- Elisabeth Jungmann
- Born: 24 April 1894 Lublinitz, Upper Silesia (now Lubliniec, Poland)
- Died: 28 December 1958 (aged 63–64) Rapallo, Italy
- Occupations: Interpreter, secretary

= Elisabeth Jungmann =

Interpreter, secretary and wife of Max Beerbohm (1854–1958)

Elisabeth Jungmann, Lady Beerbohm (24 April 1894 - 28 December 1958) was an interpreter and the secretary, literary executor and second wife of the writer, caricaturist and parodist Sir Max Beerbohm.

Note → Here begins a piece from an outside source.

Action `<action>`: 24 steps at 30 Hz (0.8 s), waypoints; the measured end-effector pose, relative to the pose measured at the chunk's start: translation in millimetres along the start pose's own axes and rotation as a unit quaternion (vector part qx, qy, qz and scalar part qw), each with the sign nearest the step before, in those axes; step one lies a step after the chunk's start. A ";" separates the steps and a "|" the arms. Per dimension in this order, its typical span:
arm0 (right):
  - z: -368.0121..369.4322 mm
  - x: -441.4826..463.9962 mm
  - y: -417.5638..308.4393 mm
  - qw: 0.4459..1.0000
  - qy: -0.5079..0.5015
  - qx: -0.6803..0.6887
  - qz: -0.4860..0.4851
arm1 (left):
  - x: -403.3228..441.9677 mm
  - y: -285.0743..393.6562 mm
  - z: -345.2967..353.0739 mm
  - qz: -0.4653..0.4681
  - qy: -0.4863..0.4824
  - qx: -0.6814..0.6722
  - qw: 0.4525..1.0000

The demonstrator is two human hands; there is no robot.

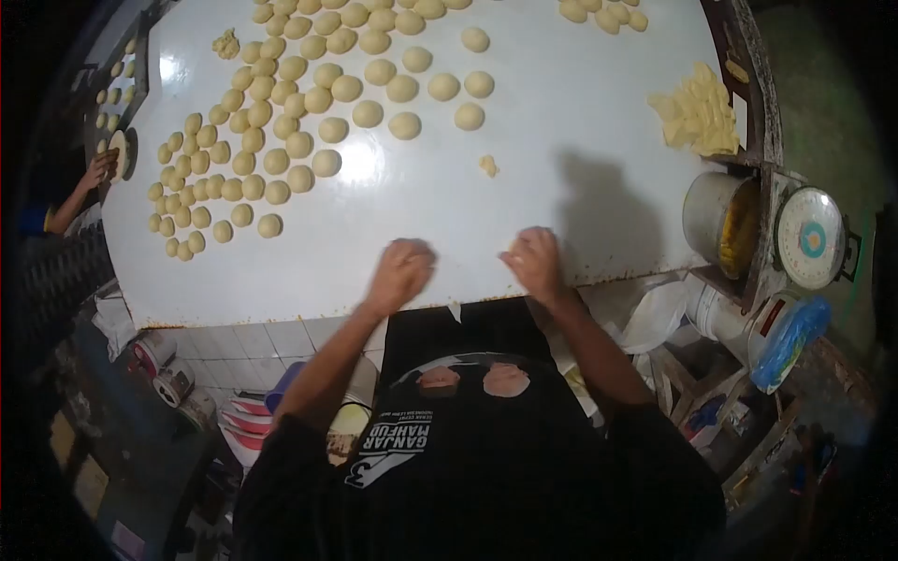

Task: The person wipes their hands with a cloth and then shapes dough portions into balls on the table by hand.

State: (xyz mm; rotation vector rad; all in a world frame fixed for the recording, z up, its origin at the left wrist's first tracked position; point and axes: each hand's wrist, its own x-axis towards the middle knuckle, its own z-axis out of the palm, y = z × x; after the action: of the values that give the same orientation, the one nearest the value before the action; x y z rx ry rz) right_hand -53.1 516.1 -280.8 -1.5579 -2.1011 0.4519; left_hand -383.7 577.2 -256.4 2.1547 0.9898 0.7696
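My left hand (402, 273) is curled over the white table (421, 206) near its front edge, its fingers bent round something I cannot make out. To the right, my right hand (534, 263) is also closed, with the thumb and fingers drawn together; what it holds, if anything, is hidden. Many round dough balls (299, 145) lie in rows on the left and far part of the table. A small dough scrap (488, 165) lies beyond the gap between my hands.
A dough pile (697, 112) lies at the right edge, near a metal pot (716, 217) and a dial scale (811, 237). At far left another person's hand (99, 169) touches a round object. More dough balls (608, 15) sit at the far right.
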 end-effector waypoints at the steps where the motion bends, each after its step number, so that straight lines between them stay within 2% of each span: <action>1: 0.5 -13.0 31.7 0.998 -0.039 0.041 0.003 | -15.7 -26.7 -14.4 0.000 -0.031 -0.011 0.999; 2: -23.5 9.6 29.5 0.997 -0.042 -0.019 0.070 | -3.3 -39.1 -28.9 -0.034 -0.119 0.164 0.979; 3: -29.9 51.2 22.9 0.993 0.001 -0.096 0.068 | 39.6 -22.8 -34.7 -0.038 -0.054 0.208 0.976; 5: -8.2 99.6 1.4 0.985 0.139 -0.056 0.089 | 80.4 -3.2 21.2 -0.124 0.118 0.179 0.969; 6: -0.8 81.6 -16.5 0.991 0.091 -0.052 0.085 | 69.3 13.1 34.9 -0.183 -0.009 0.142 0.973; 7: 4.0 58.1 -31.4 0.995 0.052 -0.051 0.074 | 47.3 23.5 36.4 -0.134 -0.057 0.085 0.986; 8: -4.6 30.3 -27.4 0.998 0.034 -0.053 -0.008 | 20.0 22.0 31.5 -0.077 -0.026 0.045 0.996; 9: -20.6 28.9 -0.4 0.998 0.037 -0.054 -0.017 | 0.7 9.1 18.3 -0.021 0.006 0.007 1.000; 11: -39.1 13.7 38.8 0.995 -0.069 0.042 0.057 | 1.1 -28.1 -20.9 -0.014 -0.054 0.087 0.995; 12: -30.9 35.7 48.8 0.999 0.010 -0.048 0.012 | 31.0 -19.2 -29.7 -0.082 -0.085 0.206 0.971; 13: -36.4 75.1 36.7 0.997 0.046 -0.057 -0.014 | 60.3 -24.2 -11.2 -0.113 0.032 0.208 0.971; 15: -10.3 94.0 2.9 0.984 0.119 -0.079 0.111 | 78.2 -0.4 33.8 -0.178 0.147 0.185 0.955; 16: -13.0 74.0 -5.4 0.993 0.069 -0.069 0.068 | 55.8 9.1 41.5 -0.191 0.024 0.159 0.968; 17: -13.1 44.0 -12.5 0.998 0.022 -0.059 0.022 | 39.0 22.6 39.4 -0.100 0.064 0.100 0.988; 18: -19.7 27.2 0.0 0.998 0.040 -0.023 -0.047 | 22.5 16.4 27.8 -0.079 0.045 0.053 0.994; 19: -30.5 19.1 26.9 0.996 0.029 0.059 -0.052 | 4.0 -3.4 9.7 -0.059 0.023 0.004 0.998; 20: -34.6 27.7 47.6 1.000 -0.008 0.010 -0.010 | -3.8 -39.7 -2.8 -0.006 0.012 0.040 0.999; 21: -34.7 37.3 61.9 0.997 -0.053 -0.037 0.042 | 15.5 -30.4 -18.7 -0.086 -0.020 0.202 0.975; 22: -43.5 74.0 44.8 0.996 0.023 -0.088 -0.016 | 47.8 -18.6 -15.7 -0.123 0.062 0.193 0.972; 23: -30.1 72.6 29.8 0.996 0.017 -0.086 -0.017 | 84.2 -11.6 0.4 -0.151 0.159 0.191 0.957; 24: -18.2 78.2 19.0 0.993 0.043 -0.098 0.049 | 90.8 -3.9 20.7 -0.187 0.182 0.201 0.944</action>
State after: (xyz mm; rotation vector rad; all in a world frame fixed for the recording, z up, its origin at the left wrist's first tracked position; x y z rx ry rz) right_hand -46.2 596.0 -261.4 -1.7653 -2.0614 0.2116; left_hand -320.9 645.9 -250.5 2.0823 1.8249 0.8457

Born to a German Jewish family in Lublinitz in Upper Silesia, Jungmann was the daughter of Adolf and Agnes Jungmann and the sister of Otto Jungmann and sociologist and historian Eva Gabriele Reichmann. She served as a nurse for the German Army during World War I. Jungmann was the personal secretary and English interpreter for Gerhart Hauptmann from 1922 to 1933, and then for Rudolf G. Binding. Binding had hoped to marry Jungmann but was prevented from doing so by the Nuremberg Laws as she was Jewish.

Jungmann had been a friend of the Beerbohms since 1927 when she had translated at a meeting between Beerbohm and Hauptmann, who wintered in Rapallo, Italy. She became a regular visitor to their home, the Villino Chiaro in Rapallo. Elisabeth Jungmann went to Britain at the start of World War II, where she resumed her friendship with the Beerbohms at their temporary home in Abinger. During the war, Jungmann worked for the Jewish Central Information Office in London as a research assistant. She went on to work for the Political Intelligence Department, a section of the British Home Office. After the war she stayed in London, working for the Control Commission for Germany and Austria which was involved in developing the "cultural revival of Germany". Beerbohm wrote a letter to the Aliens Tribunal on her behalf urging her suitability for British citizenship. When Jungmann's mother died in 1942 while being transported to Auschwitz-Birkenau, Beerbohm wrote a letter of condolence to her. When the Beerbohms returned to the Villino Chiaro after the war, Jungmann visited them there every summer.

On the death of his first wife, Florence Kahn, in 1951, Beerbohm called Jungmann in London. She immediately travelled out to his villa in Rapallo where she took care of the funeral arrangements. She became Beerbohm's secretary, confidante and carer. Jungmann acted as hostess to Beerbohm's many visitors, including Ezra Pound, who lived nearby, and Somerset Maugham, John Gielgud, Laurence Olivier and Truman Capote among others.

Jungmann once told Beerbohm how she would have liked to have met Isaac Newton, famous for his law of gravity. Beerbohm said that he would not have understood Newton, to which Jungmann replied "He would have liked you." "Yes," Max agreed, "I would have taught him the Law of Levity."

She became Lady Beerbohm when Beerbohm married her privately on his death bed on 20 April 1956 to ensure that under Italian law she would inherit all his possessions. On Beerbohm's death in May 1956 Jungmann became his literary executor. After her own death in 1958 her sister Eva Reichmann became the executor of Max Beerbohm's literary estate. She was the subject of a biography by Corry Nethery.